Home » SQL injection is 17 years old. Why is it still around?

SQL injection is 17 years old. Why is it still around?

Solutons:


There is no general fix for SQLi because there is no fix for human stupidity. There are established techniques which are easy to use and which fix the problems (especially parameter binding) but one still has to use these techniques. And many developers are simply not aware of security problems. Most care that the application works at all and don’t care much about security, especially if it makes things (even slightly) more complex and comes with additional costs like testing.

This kind of problem is not restricted to SQLi but you’ll find it with buffer overflows, certificate checking, XSS, CSRF… . It is more expensive to do secure programming because of the additional testing and of the additional expertise needed by the (thus more expensive) developer. And as long as the market prefers it cheap and does not care much about security you get the cheap and insecure solutions. And while security by design helps a lot to make it better developers often work around this design because they don’t understand it and it is just in their way.

Because it’s not a problem.

  • When was the last time a company with a SQL injection vulnerability got hauled up in court, and slapped with a big fine for being reckless with user data, and the directors’ warned, fined or locked up for negligence?

  • When was the last time a company lost a big contract because their company website login page didn’t validate passwords properly?

  • When was the last time a qualified regulator/auditor from a professional organisation had to approve and sign off a public facing computer system before it could be put into use?

You would think that “people will die” would be a good enough reason to make buildings with fireproof materials, alarms and good escape routes. It wasn’t. We introduced regulation to force non-flammable building materials, fire safe designs with fire breaks, fire alarms.

You might think “people will die” would be a good enough reason to make everyone care about building structural design. It isn’t. It just isn’t. We have to have regulation to have qualified engineers sign off on building designs, that they be designed and built for specific uses, and when things fail, society takes the engineers to court.

You would think that “people will die” would be a good enough reason to make food processing clean and safe, but it wasn’t.

SQL Injection is less obvious, less publicly visible, and has less severity impact, and is in a completely unregulated industry.

Even to companies which do care about it, they can’t usefully advertise “No known SQL injection vulnerabilities in our code” as a marketing bullet point anyone cares about. It’s not the sort of question customers ask salespeople. It’s not a competitive advantage for them, it’s a cost, an overhead. Protecting against it makes them less competitive, slower moving, doing more work for the same functionality.

The incentives are all aligned for it to keep existing. So it keeps existing.

Make SQL injection a problem for companies, and they will make it go away.

[Edit: But there’s an EU regulation that websites have to warn you if they use cookies. And they do. So regulating public facing computer systems to make them more annoying can come into effect – even if the current regulation is pretty useless.]

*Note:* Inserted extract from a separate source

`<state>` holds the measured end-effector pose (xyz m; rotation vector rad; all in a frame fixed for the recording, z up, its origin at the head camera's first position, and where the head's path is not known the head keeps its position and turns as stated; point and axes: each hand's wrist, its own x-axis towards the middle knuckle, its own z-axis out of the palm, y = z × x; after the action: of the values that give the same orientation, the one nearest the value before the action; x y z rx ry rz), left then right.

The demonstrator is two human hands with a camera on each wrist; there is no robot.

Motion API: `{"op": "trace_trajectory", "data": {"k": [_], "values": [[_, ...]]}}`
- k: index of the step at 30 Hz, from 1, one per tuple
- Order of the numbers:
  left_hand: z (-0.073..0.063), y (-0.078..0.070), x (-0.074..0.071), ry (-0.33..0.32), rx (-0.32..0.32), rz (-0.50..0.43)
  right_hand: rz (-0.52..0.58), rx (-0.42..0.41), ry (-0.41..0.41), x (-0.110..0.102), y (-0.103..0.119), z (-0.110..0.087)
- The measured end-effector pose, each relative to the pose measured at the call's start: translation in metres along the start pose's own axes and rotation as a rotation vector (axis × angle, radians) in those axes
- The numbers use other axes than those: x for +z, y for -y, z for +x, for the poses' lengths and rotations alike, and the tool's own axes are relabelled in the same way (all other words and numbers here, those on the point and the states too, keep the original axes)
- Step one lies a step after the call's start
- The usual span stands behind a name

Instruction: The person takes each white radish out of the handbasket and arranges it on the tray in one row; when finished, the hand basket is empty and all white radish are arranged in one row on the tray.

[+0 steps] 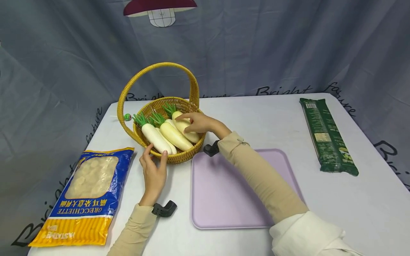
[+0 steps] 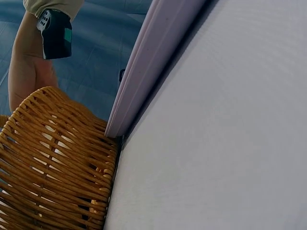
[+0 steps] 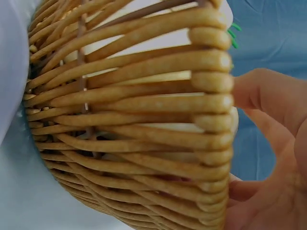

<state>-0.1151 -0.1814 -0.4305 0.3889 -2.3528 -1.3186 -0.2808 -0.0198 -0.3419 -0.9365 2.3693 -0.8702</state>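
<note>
A yellow woven basket with a tall hoop handle stands at the back left, holding several white radishes with green tops. My right hand reaches over its right side. Its thumb and fingers are bent around the pale radish there; the wrist hides part of the basket rim. At the front rim is my left hand, its fingers spread beside a whiter radish. In the right wrist view, the right hand curves over the basket rim. The left wrist view shows the basket's wicker side.
A lilac tray lies under my right forearm. To the left is a blue and yellow orecchiette bag. A green packet lies far right. A small green ball-shaped item sits behind the basket handle. Grey curtains enclose the white table.
</note>
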Motion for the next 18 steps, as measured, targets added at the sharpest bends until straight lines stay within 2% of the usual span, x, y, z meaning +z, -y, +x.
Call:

SQL injection is still around because the software world still doesn’t understand that programmatic generation of tree-structured values (like queries or markup) should be done by constructing syntax trees as first-class objects, not by concatenating strings that represent fragments of a language.

There has been a bit of progress in recent years with the increasing availability of query builder tools like LINQ to SQL or SQLAlchemy, but that’s on the programming language side. Relational databases still don’t offer a standard, compelling alternative interface that’s not fundamentally based on sending queries as strings.

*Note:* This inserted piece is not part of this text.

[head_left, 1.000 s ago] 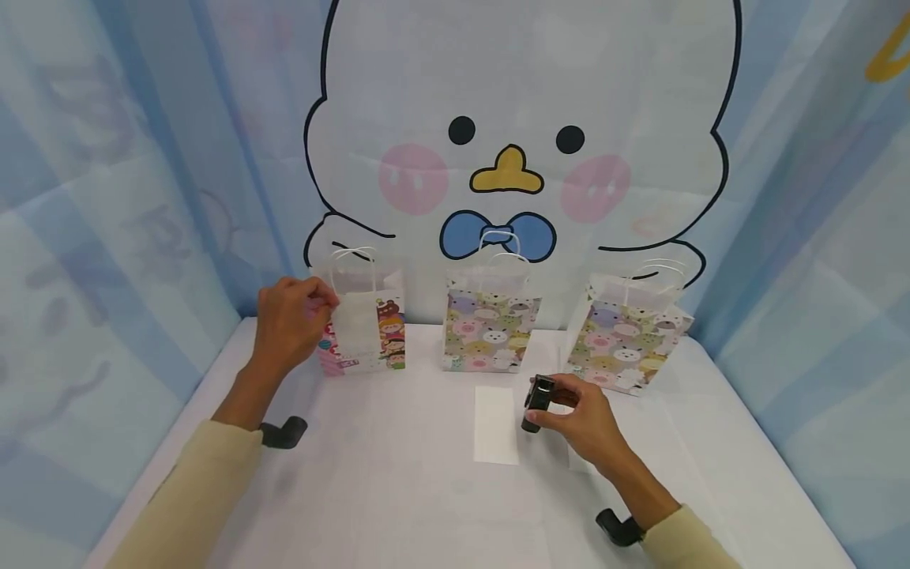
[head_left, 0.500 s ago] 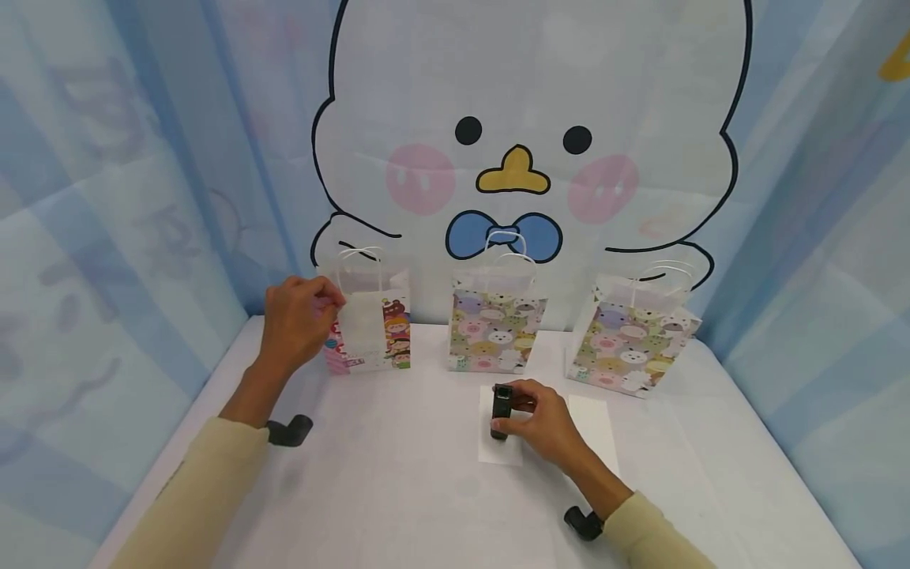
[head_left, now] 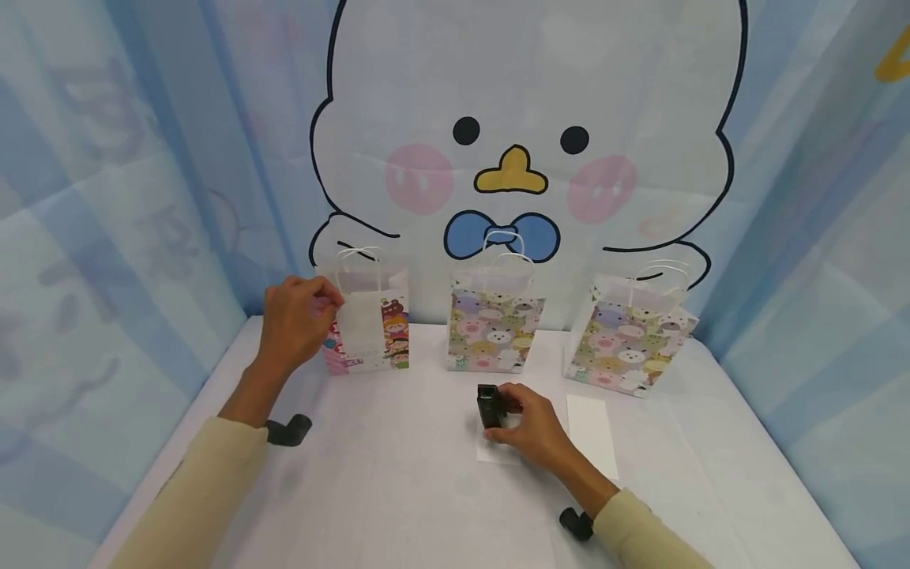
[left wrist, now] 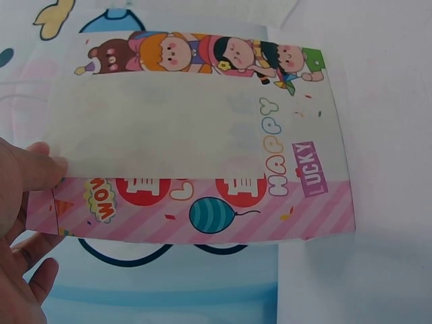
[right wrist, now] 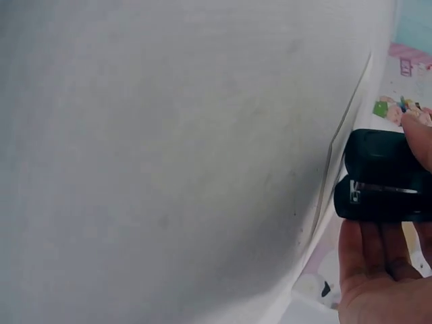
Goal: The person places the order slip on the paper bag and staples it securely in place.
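At the table's left, my left hand [head_left: 297, 320] pinches the top edge of a blank white paper slip [left wrist: 162, 125] together with the rim of a cartoon-printed paper gift bag [head_left: 396, 336]. The slip lies flat over the bag's front, and "HAPPY LUCKY" print [left wrist: 309, 169] shows beside it. My right hand [head_left: 533, 431] grips a black stapler [head_left: 489, 405] between thumb and fingers, above a second white slip [head_left: 498, 453] that it partly covers. In the right wrist view the stapler [right wrist: 385, 172] has its nose facing left, with a narrow gap between its two arms.
Two animal-print gift bags stand at the back, one in the middle [head_left: 490, 336] and one at the right [head_left: 629, 348], all with white twisted handles. Another white slip [head_left: 592, 435] lies on the white table [head_left: 370, 490]. A printed curtain [head_left: 618, 71] hangs behind.
My right hand has carried the stapler leftward from between the two white slips to over the middle one, uncovering the right slip. My left hand keeps its pinch on the slip and bag.
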Demonstrator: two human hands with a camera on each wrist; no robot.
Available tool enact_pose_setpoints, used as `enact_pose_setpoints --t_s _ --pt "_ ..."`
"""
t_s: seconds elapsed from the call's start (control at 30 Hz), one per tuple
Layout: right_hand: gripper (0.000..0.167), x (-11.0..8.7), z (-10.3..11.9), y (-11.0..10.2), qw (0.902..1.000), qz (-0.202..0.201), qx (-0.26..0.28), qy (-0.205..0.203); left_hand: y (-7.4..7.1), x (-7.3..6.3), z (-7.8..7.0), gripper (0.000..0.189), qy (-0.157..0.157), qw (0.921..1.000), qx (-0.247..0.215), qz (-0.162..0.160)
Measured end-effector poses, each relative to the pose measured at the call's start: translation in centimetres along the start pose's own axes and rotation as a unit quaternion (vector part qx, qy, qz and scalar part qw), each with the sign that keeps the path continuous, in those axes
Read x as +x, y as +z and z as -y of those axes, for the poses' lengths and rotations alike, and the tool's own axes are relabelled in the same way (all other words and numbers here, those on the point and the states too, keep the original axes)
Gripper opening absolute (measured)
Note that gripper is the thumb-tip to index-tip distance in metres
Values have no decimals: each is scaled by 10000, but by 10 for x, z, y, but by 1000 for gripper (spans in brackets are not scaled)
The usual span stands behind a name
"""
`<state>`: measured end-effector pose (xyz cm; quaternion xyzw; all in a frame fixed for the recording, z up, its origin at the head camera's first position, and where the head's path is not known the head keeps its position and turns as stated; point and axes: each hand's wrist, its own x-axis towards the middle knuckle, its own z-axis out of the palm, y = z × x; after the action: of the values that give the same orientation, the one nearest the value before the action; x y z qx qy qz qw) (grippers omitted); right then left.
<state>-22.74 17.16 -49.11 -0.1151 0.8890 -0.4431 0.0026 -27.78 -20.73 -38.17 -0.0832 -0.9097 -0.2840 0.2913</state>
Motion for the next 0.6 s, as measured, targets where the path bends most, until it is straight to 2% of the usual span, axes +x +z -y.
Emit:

Prepared statements with query parameters are barely an improvement, because they’re only easy to use if the structure of your queries—which tables are joined, what filtering conditions, what columns to project—is fixed. When you have an application that needs to construct query text at runtime, prepared query parameters are a big pain to use.

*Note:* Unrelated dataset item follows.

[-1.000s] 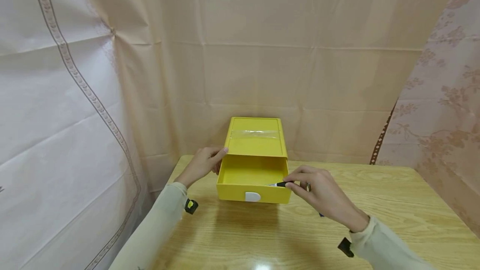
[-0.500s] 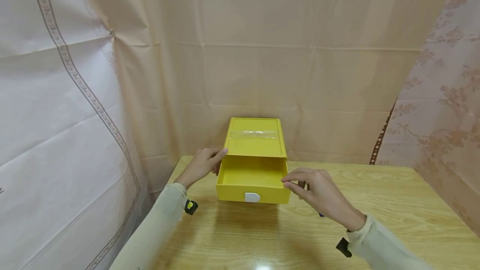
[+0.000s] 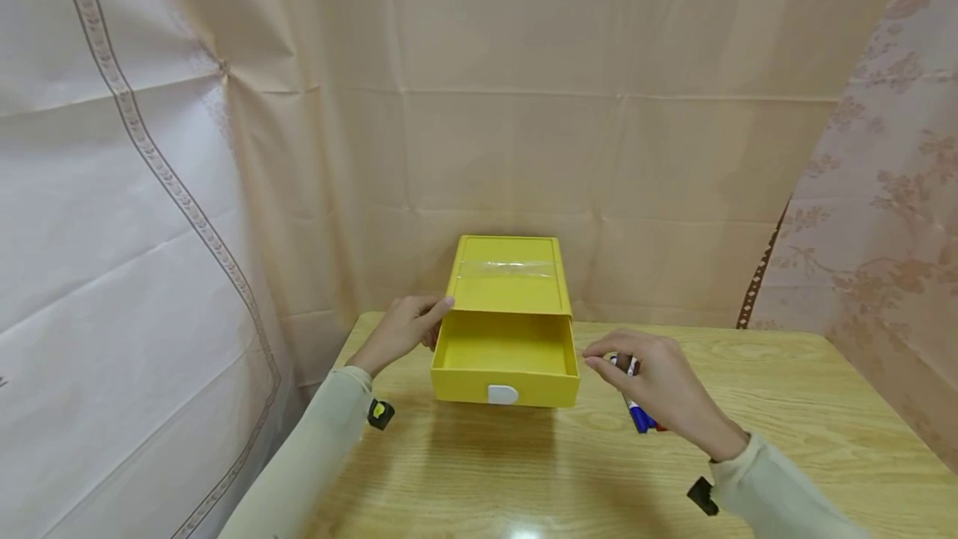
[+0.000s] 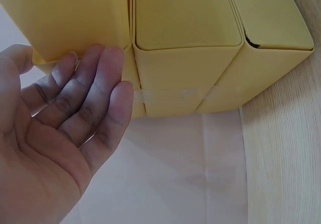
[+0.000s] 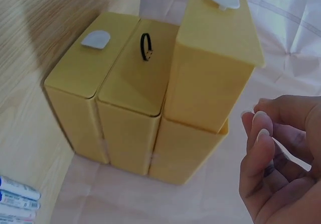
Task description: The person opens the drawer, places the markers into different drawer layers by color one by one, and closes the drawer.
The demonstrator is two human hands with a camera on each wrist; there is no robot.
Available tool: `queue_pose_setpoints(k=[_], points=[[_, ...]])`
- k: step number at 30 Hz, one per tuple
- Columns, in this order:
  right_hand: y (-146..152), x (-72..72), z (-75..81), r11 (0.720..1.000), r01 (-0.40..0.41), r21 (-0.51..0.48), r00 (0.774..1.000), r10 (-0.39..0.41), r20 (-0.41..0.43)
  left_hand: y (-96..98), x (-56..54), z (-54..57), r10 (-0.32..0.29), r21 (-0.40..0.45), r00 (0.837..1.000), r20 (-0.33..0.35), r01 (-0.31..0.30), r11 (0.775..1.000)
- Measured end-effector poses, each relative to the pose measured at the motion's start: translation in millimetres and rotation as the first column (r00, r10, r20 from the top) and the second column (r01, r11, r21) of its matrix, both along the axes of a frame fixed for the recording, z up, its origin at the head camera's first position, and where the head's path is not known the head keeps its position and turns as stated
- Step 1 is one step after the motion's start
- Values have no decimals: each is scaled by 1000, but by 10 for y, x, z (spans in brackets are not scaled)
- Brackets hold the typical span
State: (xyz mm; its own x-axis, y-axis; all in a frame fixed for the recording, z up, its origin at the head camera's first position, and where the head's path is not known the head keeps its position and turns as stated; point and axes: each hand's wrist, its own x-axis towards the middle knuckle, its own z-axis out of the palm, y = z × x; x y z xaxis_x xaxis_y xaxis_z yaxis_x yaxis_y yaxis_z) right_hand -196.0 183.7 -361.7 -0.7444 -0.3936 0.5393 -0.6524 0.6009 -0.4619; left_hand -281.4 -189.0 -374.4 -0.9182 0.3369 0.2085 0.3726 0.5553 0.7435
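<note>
A yellow drawer unit (image 3: pixel 509 295) stands near the table's back edge, its top drawer (image 3: pixel 460 384) pulled well out. My left hand (image 3: pixel 404 327) rests at the unit's left front corner, thumb at the top edge. In the left wrist view its gently bent fingers (image 4: pixel 110 76) touch the side. My right hand (image 3: pixel 659 377) hovers just right of the drawer, fingers loosely curled, thumb tip close to the index fingertip, nothing between them. Beneath it, partly hidden, lie markers (image 3: pixel 642 420) with blue and red caps. The drawer's front wall hides part of its floor.
Two lower drawers are pushed in: the middle one (image 5: pixel 130 73) with a black loop, the bottom one (image 5: pixel 75 76) with a white handle. Several white-bodied markers (image 5: pixel 19 200) lie side by side on the wooden table (image 3: pixel 479 472). A beige cloth (image 3: pixel 509 131) hangs behind.
The right hand has let go of a black-capped marker over the drawer's right front corner; that marker is out of sight. The hand has moved right, uncovering more markers. The left hand stays put.
</note>
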Motion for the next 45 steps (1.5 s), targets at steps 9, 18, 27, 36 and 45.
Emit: queue_pose_setpoints(k=[9, 18, 27, 36, 45], points=[[219, -109, -132, 993, 110, 32, 993, -111, 34, -12, -5, 1, -4, -2, 1000, -6, 4, 1000], [552, -234, -363, 967, 229, 108, 964, -241, 111, -9, -2, 3, -8, 5, 1000, -4, 8, 1000], [832, -344, -580, 949, 268, 164, 943, -293, 158, -15, -1, 34, -15, -8, 1000, -10, 15, 1000], [1030, -358, -821, 939, 287, 192, 894, -334, 298, 0, -16, 22, -11, -17, 1000, -11, 11, 1000], [1149, -382, -929, 929, 304, 211, 869, -361, 339, -11, -6, 6, -13, -10, 1000, -11, 13, 1000]])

So if a standardized, non-textual, tree-structured protocol could be constructed for describing and communicating queries to the database, and it was designed to be easier to use than textual queries, then that would solve the problem in the long term. But the problem won’t go away until the industry adopts something where the path of least resistance is safe. As long as we insist on unsafe-by-default systems where writing safe code takes unnecessary effort, problems will be with us. (Think of all the buffer overflows that don’t exist at all in memory-managed languages!)


Note that the same fundamental problem as SQL injection plagues the Web, under the name of cross-site scripting—which is really just Javascript injection into dynamic HTML pages. A very common pattern is Javascript programmers who, instead of working with the DOM by treating it as a tree of objects, resort to the innerHTML property to set it to HTML text that’s built by naïve string concatenation. A lot of XSS vulnerabilities would never have existed if the innerHTML property had never been put into the browsers’ DOM implementations.


Also, for folks who haven’t seen Tony Hoare’s talk on null pointers, it’s simultaneously orthogonal (null pointers, not SQL injection) but at the same time incredibly relevant:

  • Tony Hoare, “Null References: The Billion Dollar Mistake”.